**WHAT YOU NEED TO DO**
The required copy runs from the first line of the material through the line containing "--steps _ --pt", exactly as written and without pictures.

**MATERIAL FOR THIS EXERCISE**
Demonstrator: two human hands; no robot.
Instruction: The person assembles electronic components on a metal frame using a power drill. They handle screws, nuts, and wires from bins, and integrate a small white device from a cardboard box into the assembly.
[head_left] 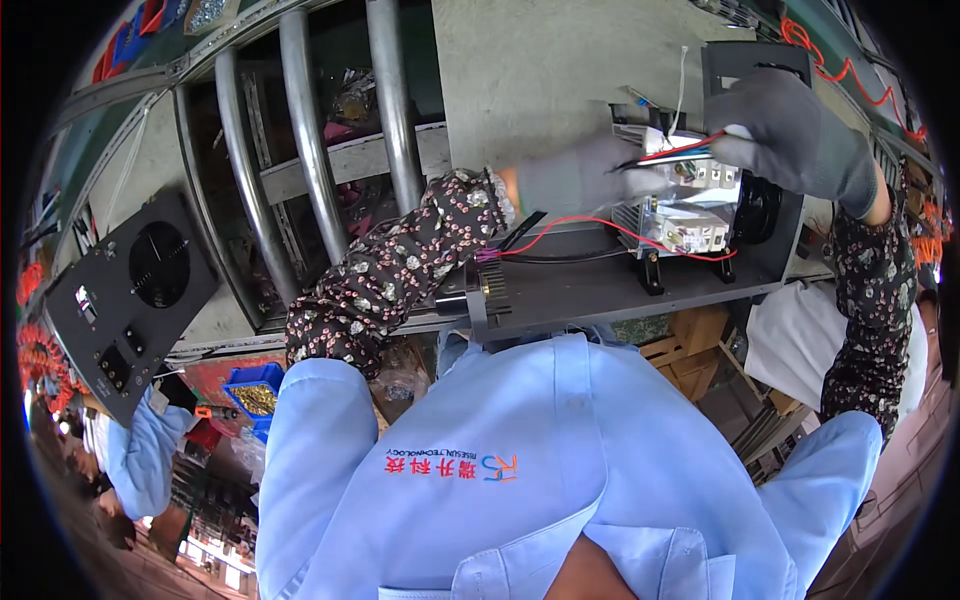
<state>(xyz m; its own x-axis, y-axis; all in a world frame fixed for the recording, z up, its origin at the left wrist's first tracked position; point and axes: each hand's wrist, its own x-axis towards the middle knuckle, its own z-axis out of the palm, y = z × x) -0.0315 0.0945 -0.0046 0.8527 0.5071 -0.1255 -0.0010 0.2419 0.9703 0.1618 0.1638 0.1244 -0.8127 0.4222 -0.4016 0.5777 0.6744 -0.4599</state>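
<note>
Toward 1 o'clock, the surface [540, 80] lies beyond a long grey tray [600, 308], with a shiny metal block [700, 208] inside at 2 o'clock. At the block's 2 o'clock, the right hand [790, 125] pinches coloured wires [685, 150]; at its 9 o'clock, the left hand [580, 185] is too blurred to tell its grip. Wire arranging seems in hand; the next move likely calls for a steady pinch.

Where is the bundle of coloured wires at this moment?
In the head view, upper right of centre, the bundle of coloured wires spans the gap between the gloved left hand and right hand, by the silver unit in the dark housing.
</note>
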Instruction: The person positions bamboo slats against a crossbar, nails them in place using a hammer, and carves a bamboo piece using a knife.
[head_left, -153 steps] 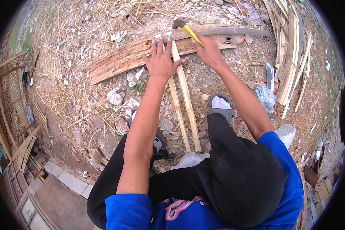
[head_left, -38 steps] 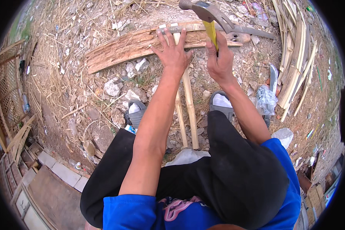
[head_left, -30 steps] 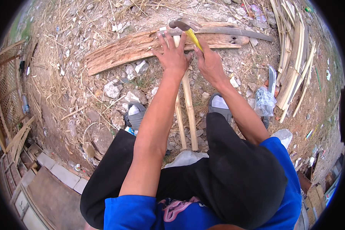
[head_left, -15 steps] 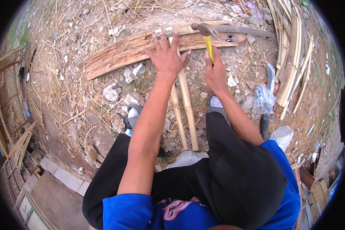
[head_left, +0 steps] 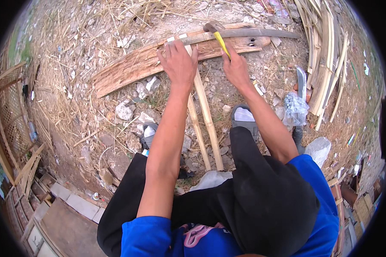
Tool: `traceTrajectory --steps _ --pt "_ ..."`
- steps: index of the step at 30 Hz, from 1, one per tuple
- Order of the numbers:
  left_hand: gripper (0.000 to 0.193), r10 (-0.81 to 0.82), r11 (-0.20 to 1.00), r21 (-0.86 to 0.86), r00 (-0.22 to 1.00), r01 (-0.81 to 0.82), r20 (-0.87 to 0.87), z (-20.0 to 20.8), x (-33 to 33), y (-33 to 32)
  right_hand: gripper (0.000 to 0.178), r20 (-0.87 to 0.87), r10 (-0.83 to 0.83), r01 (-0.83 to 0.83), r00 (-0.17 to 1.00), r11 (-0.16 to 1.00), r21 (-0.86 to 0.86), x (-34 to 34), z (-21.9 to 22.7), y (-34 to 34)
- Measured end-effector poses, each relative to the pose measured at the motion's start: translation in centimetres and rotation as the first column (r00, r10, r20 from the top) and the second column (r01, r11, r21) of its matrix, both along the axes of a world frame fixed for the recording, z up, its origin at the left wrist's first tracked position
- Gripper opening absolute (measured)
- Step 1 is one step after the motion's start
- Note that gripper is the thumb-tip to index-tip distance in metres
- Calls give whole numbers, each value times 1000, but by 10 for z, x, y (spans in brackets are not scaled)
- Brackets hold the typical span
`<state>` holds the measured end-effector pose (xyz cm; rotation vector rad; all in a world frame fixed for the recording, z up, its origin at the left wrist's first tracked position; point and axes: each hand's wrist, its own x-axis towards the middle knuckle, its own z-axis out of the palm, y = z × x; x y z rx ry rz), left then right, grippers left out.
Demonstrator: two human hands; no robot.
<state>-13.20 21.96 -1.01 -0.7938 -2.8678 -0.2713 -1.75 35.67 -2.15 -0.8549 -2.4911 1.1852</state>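
My right hand (head_left: 236, 70) grips the yellow handle of a claw hammer (head_left: 219, 40), its brown metal head over the long curved dark strip (head_left: 266, 32). That strip lies across a weathered wooden board (head_left: 128, 67) on the ground. My left hand (head_left: 180, 67) rests palm down at the board with fingers apart and slightly bent, near the tops of two pale split-bamboo slats. The right slat (head_left: 207, 113) and the left slat (head_left: 196, 126) run from the board toward me between my feet. My left hand partly hides their upper ends; pale tips show beyond its fingers.
Right of me lie a machete (head_left: 302, 83), a crumpled clear plastic bag (head_left: 295, 109) and a pile of split bamboo (head_left: 326, 64). Stones such as a whitish rock (head_left: 124, 111) and dry straw litter the ground. A lattice panel (head_left: 8, 111) stands far left.
The hammer has moved left, its head tilting away from me to the left. My left hand's fingers have drawn in from a wide spread and shifted slightly left.
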Motion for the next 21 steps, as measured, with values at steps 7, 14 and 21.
traceTrajectory --steps 7,14,21 --pt "40 74 990 122 996 -66 -57 -7 -28 4 31 -2 6 -6 1000 1000 19 -1 -4 -2" --pt "25 12 972 231 982 32 -187 -23 -32 2 32 -54 11 -9 998 999 32 1 -9 0" --pt "23 29 968 252 983 18 -183 -27 -27 12 33 -65 19 -16 998 999 46 2 -12 2"
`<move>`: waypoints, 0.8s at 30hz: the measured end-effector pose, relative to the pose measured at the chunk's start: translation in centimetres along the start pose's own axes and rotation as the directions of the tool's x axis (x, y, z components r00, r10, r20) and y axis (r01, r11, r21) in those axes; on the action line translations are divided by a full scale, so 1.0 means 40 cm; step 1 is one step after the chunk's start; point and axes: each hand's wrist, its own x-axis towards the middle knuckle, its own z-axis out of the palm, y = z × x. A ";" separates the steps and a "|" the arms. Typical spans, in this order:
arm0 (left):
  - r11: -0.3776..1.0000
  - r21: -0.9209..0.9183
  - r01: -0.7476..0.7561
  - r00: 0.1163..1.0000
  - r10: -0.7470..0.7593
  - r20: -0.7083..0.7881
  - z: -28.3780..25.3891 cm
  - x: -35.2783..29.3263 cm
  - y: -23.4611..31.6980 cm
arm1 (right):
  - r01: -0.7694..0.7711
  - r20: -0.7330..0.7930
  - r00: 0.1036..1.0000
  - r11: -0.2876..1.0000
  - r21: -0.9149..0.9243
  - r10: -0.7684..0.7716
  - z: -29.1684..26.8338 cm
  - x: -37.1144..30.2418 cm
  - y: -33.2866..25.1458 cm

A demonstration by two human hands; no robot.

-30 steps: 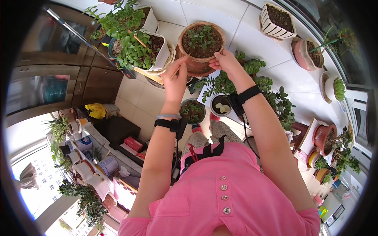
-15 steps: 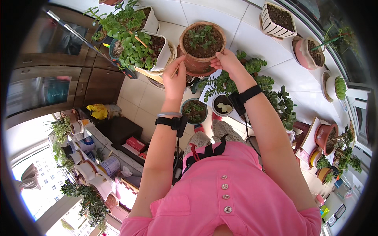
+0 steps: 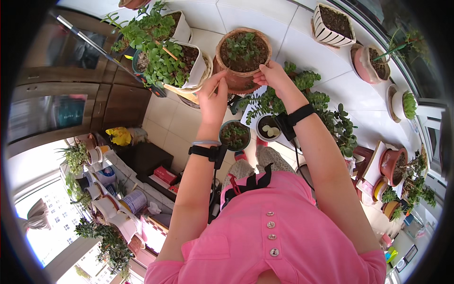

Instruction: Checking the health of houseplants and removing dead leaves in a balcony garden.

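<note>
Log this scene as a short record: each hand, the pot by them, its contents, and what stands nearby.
Left hand: pinches a thin stick
Right hand: fingers bent at the pot's near right rim; firm contact cannot be told
Terracotta pot: round, upright, ahead of the person
Contents: brown soil, small leafy plant
Left of pot: white planter with dense green leaves
Right of pot: bushy green plant
Wrists: black strap on each
</note>
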 end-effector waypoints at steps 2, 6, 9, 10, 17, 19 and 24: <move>0.999 -0.037 -0.021 1.000 0.021 0.015 0.006 0.007 0.017 | -0.007 -0.006 1.000 1.000 0.000 0.007 0.000 0.002 0.001; 1.000 -0.001 -0.015 1.000 0.015 0.013 0.008 0.011 0.035 | 0.001 0.006 1.000 1.000 0.017 -0.001 -0.005 0.004 0.006; 0.998 -0.063 -0.021 0.999 0.023 0.032 0.022 0.020 0.053 | -0.012 0.004 1.000 1.000 -0.002 0.012 -0.001 0.001 0.000; 0.994 -0.052 -0.099 0.995 0.100 0.024 0.030 0.027 0.052 | -0.010 0.001 1.000 1.000 -0.007 0.010 0.001 0.001 -0.002; 0.993 0.016 -0.121 0.992 0.120 0.026 0.035 0.011 0.025 | -0.015 0.002 1.000 1.000 -0.014 0.015 0.000 -0.001 -0.003; 0.988 0.018 -0.150 0.989 0.150 0.010 0.045 0.019 0.041 | -0.017 -0.006 1.000 1.000 -0.011 0.017 -0.002 -0.004 -0.006; 0.971 0.076 -0.226 0.974 0.227 -0.002 0.042 0.022 0.027 | -0.021 0.004 1.000 0.999 -0.025 0.021 0.002 -0.006 -0.009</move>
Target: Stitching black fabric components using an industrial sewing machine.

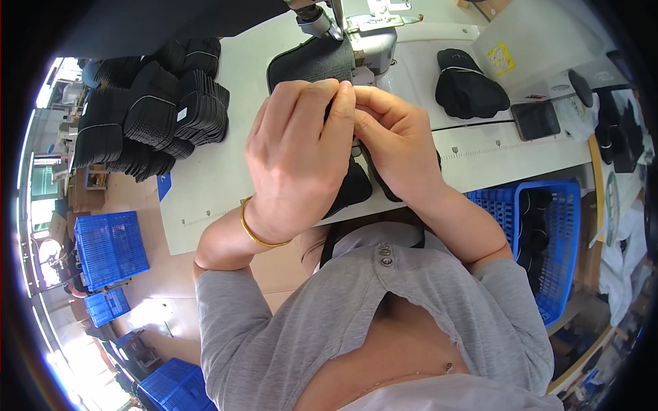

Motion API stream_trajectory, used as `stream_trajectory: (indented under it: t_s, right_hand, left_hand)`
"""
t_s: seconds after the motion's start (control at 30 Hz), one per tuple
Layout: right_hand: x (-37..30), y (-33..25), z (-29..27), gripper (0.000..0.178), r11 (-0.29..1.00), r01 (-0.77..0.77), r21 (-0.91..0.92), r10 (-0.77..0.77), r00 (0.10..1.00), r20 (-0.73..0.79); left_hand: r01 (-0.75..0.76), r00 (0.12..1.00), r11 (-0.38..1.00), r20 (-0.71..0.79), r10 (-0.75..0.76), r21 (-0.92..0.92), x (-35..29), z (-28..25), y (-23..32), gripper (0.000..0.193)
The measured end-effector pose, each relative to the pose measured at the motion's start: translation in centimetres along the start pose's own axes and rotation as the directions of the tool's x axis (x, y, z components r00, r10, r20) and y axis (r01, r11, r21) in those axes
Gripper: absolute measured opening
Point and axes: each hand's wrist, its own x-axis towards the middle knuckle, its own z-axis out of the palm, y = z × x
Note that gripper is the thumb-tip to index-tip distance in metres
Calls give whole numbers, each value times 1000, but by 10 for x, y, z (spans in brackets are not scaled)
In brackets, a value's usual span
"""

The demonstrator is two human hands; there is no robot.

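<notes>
A black fabric piece with a rounded end (pixel 312 63) lies under the head of a sewing machine (pixel 322 24). Just in front of it, my left hand (pixel 296 147) and my right hand (pixel 397 140) meet, fingertips pinched together. Both grip black fabric (pixel 354 186), whose dark lower parts hang toward the table's near edge. My left hand's back faces up and covers much of the fabric between the fingers. How the fabric is folded there is hidden.
Tied stacks of black pieces (pixel 151 103) sit on the left of the white table (pixel 219 178). Rightward lie a bundled black stack (pixel 469 85), a phone (pixel 536 121) and a translucent bin (pixel 541 44). Blue baskets stand at right (pixel 572 253) and left (pixel 113 250).
</notes>
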Motion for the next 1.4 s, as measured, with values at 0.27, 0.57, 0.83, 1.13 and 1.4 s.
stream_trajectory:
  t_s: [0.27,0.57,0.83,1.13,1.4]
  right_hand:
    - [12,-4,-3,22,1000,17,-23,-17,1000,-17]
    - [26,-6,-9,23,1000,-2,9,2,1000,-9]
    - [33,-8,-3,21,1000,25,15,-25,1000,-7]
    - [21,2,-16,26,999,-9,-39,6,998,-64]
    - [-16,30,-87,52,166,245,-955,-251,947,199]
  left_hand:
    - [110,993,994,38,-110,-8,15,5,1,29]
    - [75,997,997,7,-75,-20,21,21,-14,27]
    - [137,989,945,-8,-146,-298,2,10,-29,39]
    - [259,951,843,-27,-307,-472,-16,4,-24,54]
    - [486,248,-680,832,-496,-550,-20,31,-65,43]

**RESPONSE BOX**
Demonstrator: two human hands; no robot.
Instruction: The person assembles electronic components on a metal frame using a power drill. They handle screws, nuts, and wires from bins, and integrate a small white device from a cardboard box into the assembly.
[head_left] 
<state>(xyz m; its own x-axis, y-axis; all in a world frame fixed for the recording, z up, its origin at the left wrist's first tracked position; point and axes: each hand's wrist, its own x-axis towards the middle knuckle, its own z-axis out of the palm, y = z × x) -0.0315 0.0945 -0.0046 0.8527 0.5071 -0.1255 -0.0010 0.2419 0.9703 0.1618 0.1638 0.1244 -0.8127 0.4222 -0.4016 0.5777 0.6744 -0.4599</state>
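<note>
Toward 1 o'clock, the surface [540, 80] lies beyond a long grey tray [600, 308], with a shiny metal block [700, 208] inside at 2 o'clock. At the block's 2 o'clock, the right hand [790, 125] pinches coloured wires [685, 150]; at its 9 o'clock, the left hand [580, 185] is too blurred to tell its grip. Wire arranging seems in hand; the next move likely calls for a steady pinch.

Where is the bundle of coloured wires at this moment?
In the head view, upper right of centre, the bundle of coloured wires spans the gap between the gloved left hand and right hand, by the silver unit in the dark housing.
</note>
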Instruction: The person positions bamboo slats against a crossbar, nails them in place using a hammer, and carves a bamboo piece using a knife.
[head_left, -153 steps] 
[head_left, -38 steps] 
[head_left, -30 steps] 
[head_left, -15 steps] 
[head_left, +0 steps] 
Tool: `traceTrajectory --steps _ --pt "_ ..."`

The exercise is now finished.